- **Task directions**
With respect to the word "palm", report how many lines of the following listing include it. Give nothing but the number.
---- Data in this exercise
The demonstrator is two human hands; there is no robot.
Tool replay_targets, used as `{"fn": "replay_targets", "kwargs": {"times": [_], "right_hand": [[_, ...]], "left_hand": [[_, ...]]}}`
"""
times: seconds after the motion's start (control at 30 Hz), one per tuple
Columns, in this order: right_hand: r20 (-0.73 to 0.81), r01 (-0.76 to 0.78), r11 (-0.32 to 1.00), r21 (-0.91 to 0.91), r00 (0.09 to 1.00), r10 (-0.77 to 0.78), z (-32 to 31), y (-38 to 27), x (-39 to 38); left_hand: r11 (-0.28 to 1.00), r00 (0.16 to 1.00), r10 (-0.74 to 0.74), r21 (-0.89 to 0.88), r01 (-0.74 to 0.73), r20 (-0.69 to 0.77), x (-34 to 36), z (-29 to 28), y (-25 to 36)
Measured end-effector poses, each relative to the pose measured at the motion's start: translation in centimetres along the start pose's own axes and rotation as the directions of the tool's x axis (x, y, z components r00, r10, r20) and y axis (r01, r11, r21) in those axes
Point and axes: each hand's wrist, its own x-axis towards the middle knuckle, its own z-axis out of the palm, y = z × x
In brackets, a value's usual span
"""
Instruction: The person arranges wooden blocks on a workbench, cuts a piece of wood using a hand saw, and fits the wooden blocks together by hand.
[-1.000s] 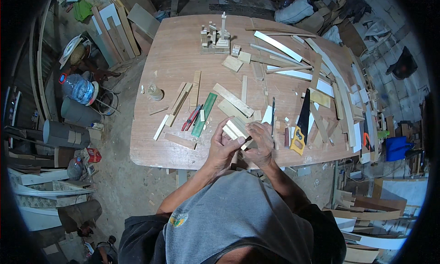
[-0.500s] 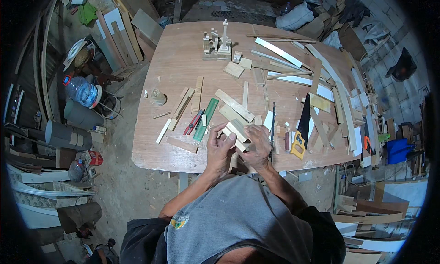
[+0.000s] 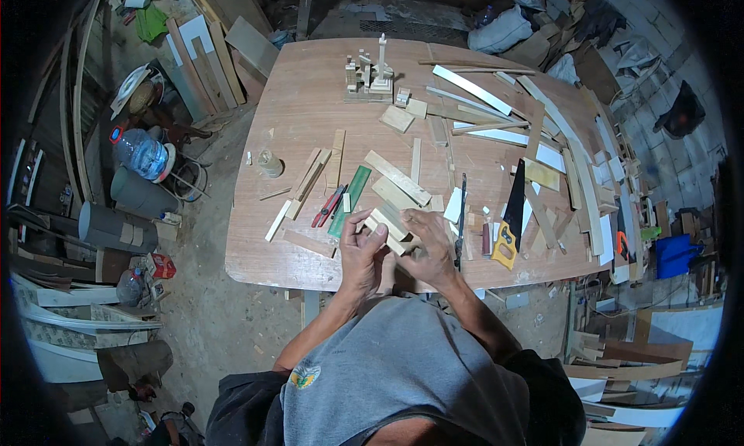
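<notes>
Between both hands, above the table's near edge, is a small pale wooden block (image 3: 390, 223) that looks built of joined pieces. My left hand (image 3: 363, 248) grips its left end, thumb on the near face. Curled fingers of my right hand (image 3: 430, 248) hold its right side. Just beyond lie wood strips (image 3: 397, 178) and a green strip (image 3: 353, 194) with a small wood piece on it. Red-handled pliers (image 3: 328, 207) rest left of the green strip. To the right are a thin dark blade (image 3: 462, 213) and a handsaw with a yellow handle (image 3: 505, 244).
A small wooden model with a tower (image 3: 370, 78) stands at the table's far side. Long wood and white strips (image 3: 496, 124) pile up on the right. A glass jar (image 3: 270, 164) sits on the left. Beside the table, a large water bottle (image 3: 141, 153) rests on a stand.
Both hands and the block have shifted slightly to the left, and the block has turned a little. The right hand's fingers have changed position along its side.
</notes>
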Motion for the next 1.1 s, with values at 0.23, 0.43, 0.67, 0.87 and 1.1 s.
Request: {"fn": "replay_targets", "kwargs": {"times": [0.23, 0.43, 0.67, 0.87, 1.1], "right_hand": [[0.175, -0.323, 0.836, 0.443, 0.946, 0.273, -0.9, 0.7, -1.2], [0.082, -0.249, 0.844, 0.475, 0.968, 0.239, -0.8, 0.2, -0.8], [0.071, -0.234, 0.844, 0.482, 0.971, 0.229, -1.3, 0.2, -0.7], [0.063, -0.223, 0.859, 0.461, 0.974, 0.219, -1.3, 0.4, -0.3], [0.074, -0.204, 0.866, 0.457, 0.979, 0.191, -1.4, 0.9, 0.4]], "left_hand": [[0.895, 0.934, 0.231, 0.318, -0.314, 0.271, -0.3, -0.7, 0.4], [0.827, 0.861, 0.326, 0.324, -0.460, 0.390, -0.2, -0.8, 0.1], [0.806, 0.802, 0.379, 0.260, -0.531, 0.462, 0.0, -0.7, -0.1], [0.828, 0.815, 0.360, 0.248, -0.504, 0.453, 0.4, -0.8, 0.0], [0.894, 0.897, 0.293, 0.237, -0.380, 0.332, 0.5, 0.0, 0.5]]}}
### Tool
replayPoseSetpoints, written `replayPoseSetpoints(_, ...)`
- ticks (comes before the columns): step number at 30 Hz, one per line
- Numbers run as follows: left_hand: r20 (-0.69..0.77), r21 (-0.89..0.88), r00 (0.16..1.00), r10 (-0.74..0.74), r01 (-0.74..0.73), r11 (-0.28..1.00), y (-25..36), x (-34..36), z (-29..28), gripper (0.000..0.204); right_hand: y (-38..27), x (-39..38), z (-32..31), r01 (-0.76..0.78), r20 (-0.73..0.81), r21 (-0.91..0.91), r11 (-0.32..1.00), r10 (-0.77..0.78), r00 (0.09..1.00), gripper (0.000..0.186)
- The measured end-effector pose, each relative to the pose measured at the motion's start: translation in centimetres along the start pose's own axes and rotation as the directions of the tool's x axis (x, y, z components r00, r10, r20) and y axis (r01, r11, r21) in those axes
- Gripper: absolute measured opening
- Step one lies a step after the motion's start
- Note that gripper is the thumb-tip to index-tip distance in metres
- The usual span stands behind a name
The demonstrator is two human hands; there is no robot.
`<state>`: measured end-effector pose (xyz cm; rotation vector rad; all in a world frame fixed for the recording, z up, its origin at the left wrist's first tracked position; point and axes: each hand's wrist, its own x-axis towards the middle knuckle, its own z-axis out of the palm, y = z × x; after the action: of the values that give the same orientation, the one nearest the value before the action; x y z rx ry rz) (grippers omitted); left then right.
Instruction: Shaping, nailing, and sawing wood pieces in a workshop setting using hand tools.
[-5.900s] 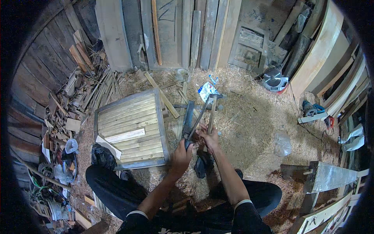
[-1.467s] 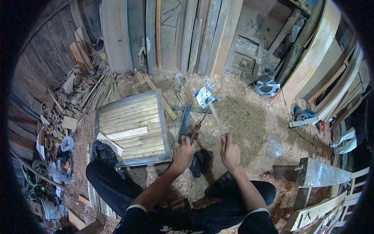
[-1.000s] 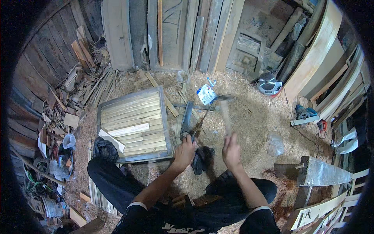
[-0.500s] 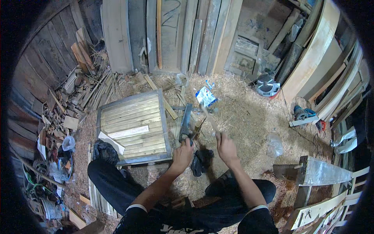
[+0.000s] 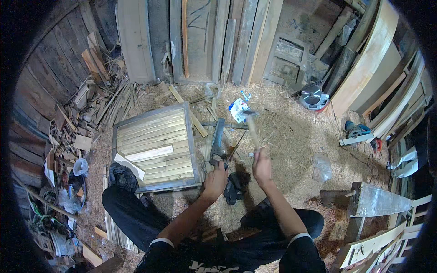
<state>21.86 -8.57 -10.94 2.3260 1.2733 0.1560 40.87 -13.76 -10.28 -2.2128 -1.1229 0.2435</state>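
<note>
Closest in: dark trousers (image 5: 136, 218) on bent legs, splayed both sides; feet hard to make out in shadow. Shirt (image 5: 214, 257) cut off by lower edge, print only partly in view.

L hand (image 5: 215, 183) closed, back of hand up, apparently gripping a thin dark tool (image 5: 236, 144) by its handle; handle mostly hidden in fist, so exact hold unclear. Shaft runs up + right, faint vs. the shavings. Black bundle (image 5: 235, 187) on floor btwn forearms; bag or cloth, can't tell.

R hand (image 5: 262, 169) closed tight round lower end of hammer (image 5: 254, 133), handle pointing away from body. Head motion-blurred, overlaps near edge of blue-white packet (image 5: 237, 109); can't tell if touching. Head is near tool's far end.

Saw (image 5: 218, 134) lies just L of tool, its dark grip right by L fingers, partly covered. Further L, slatted panel (image 5: 157, 131) in grey frame, w/ pale strip (image 5: 150, 154) on it; black bag (image 5: 123, 177) at near corner. Clear bag (image 5: 322, 168) on floor, R side.

Far: blue power tool (image 5: 354, 130), type unclear; circ. saw (image 5: 313, 96); scrap pile (image 5: 102, 102) far L; boards (image 5: 195, 45) upright at back, tops cut off.
</note>
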Motion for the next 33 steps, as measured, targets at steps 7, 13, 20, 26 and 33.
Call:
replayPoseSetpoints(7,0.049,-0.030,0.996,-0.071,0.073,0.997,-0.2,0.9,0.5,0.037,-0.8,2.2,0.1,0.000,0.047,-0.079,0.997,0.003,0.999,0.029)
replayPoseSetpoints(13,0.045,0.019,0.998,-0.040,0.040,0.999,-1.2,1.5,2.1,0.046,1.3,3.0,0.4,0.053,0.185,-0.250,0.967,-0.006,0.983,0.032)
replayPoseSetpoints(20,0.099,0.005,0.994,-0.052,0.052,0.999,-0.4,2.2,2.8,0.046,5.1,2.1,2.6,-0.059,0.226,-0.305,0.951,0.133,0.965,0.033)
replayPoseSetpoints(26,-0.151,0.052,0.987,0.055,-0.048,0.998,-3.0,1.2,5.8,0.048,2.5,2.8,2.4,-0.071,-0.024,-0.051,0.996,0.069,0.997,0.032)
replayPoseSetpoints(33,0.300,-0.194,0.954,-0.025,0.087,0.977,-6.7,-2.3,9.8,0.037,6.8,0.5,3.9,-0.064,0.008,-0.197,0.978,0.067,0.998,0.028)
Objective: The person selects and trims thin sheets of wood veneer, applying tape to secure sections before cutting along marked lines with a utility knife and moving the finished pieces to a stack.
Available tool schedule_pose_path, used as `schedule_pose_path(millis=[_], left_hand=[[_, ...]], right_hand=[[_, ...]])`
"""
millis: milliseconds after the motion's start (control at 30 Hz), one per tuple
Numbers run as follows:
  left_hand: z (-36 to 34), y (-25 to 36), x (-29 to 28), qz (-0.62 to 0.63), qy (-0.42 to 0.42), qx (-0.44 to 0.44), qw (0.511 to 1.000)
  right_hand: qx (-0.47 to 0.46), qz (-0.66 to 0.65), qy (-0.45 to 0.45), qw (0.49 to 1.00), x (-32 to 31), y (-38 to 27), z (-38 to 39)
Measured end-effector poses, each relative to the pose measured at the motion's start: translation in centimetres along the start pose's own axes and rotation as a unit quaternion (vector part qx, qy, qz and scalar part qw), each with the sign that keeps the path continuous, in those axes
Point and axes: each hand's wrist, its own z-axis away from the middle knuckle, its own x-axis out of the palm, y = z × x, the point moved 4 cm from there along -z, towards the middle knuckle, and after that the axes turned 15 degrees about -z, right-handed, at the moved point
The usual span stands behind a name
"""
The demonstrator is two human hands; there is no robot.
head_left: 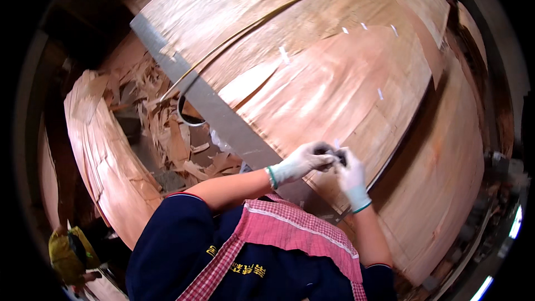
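My left hand [306,160] and my right hand [348,175], both in white gloves with green cuffs, meet above the veneer sheet's near edge. Their fingers are closed together around something small and dark that I cannot make out clearly. Beneath them lies the pinkish wood veneer sheet [345,78], with short pale tape strips [380,93] on it. A grey strip [228,125] runs along the stack's left edge beside my left hand.
A long thin stick [251,28] crosses the upper sheets. Torn veneer scraps [167,134] and a curved veneer pile [100,134] lie at left. More sheets [434,189] lie at right. Another person in yellow [67,251] is at the lower left.
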Motion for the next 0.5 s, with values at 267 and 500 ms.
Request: schedule_pose_path(millis=[267,500], left_hand=[[9.3,3.2,-15.6,-0.196,0.418,0.020,0.887],[6.4,8.0,-28.4,-0.630,0.575,0.137,0.503]], right_hand=[[0.085,-0.156,-0.089,0.980,12.6,-0.8,-3.2],[0.155,-0.226,-0.124,0.954,19.6,-0.3,-9.5]])
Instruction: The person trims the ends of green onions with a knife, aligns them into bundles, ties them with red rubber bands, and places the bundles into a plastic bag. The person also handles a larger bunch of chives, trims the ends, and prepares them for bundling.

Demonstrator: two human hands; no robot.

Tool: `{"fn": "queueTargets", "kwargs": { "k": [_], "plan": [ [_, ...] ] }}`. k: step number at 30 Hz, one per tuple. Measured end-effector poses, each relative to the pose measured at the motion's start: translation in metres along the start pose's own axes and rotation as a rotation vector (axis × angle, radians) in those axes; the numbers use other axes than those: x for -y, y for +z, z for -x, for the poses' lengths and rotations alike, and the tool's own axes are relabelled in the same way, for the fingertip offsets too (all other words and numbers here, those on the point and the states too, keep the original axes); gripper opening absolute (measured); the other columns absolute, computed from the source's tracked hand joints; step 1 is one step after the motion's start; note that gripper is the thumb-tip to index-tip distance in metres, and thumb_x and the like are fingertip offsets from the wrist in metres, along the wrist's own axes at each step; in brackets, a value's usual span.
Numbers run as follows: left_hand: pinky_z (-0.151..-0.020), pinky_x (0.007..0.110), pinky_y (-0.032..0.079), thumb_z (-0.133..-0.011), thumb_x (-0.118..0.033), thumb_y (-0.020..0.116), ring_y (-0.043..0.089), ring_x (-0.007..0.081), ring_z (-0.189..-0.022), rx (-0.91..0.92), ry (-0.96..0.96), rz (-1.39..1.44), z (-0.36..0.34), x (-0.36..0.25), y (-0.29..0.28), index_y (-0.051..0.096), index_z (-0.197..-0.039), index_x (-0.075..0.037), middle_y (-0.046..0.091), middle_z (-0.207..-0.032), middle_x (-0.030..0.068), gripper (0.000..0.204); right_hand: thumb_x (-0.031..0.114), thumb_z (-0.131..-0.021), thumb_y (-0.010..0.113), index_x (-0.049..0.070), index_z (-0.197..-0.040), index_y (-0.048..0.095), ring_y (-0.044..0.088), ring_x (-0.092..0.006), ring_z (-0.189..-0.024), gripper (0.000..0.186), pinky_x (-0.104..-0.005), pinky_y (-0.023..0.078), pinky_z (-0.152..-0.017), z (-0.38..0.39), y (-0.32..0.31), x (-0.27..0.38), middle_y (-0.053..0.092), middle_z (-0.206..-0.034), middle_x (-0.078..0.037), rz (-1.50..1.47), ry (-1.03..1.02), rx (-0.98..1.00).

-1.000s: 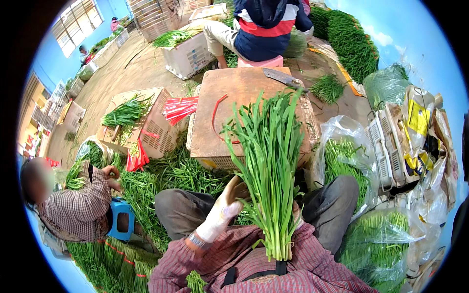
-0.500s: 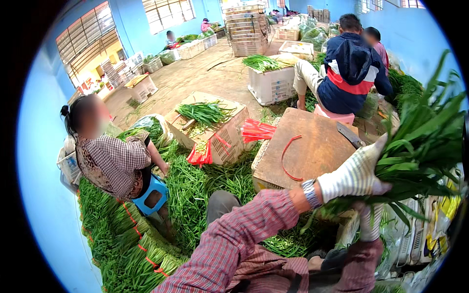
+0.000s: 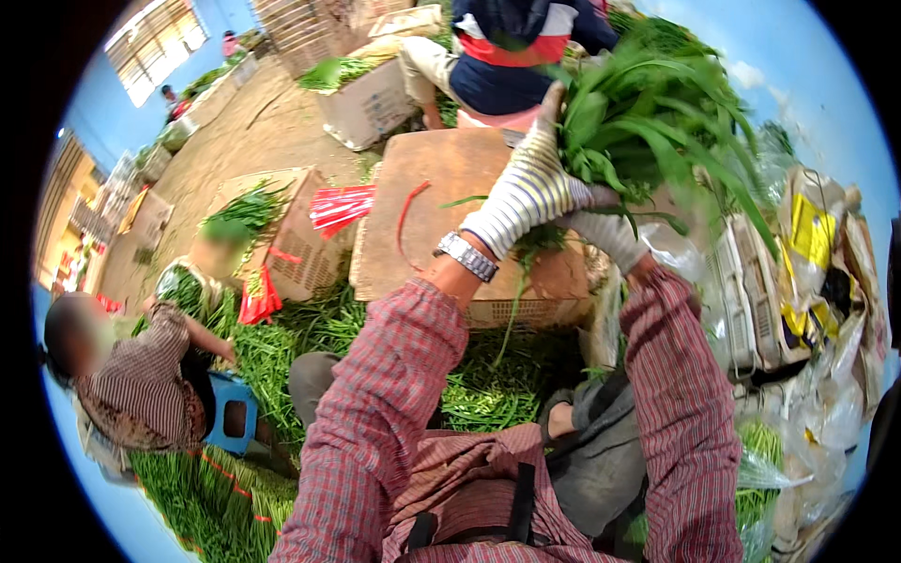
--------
- **Solution to this problem**
3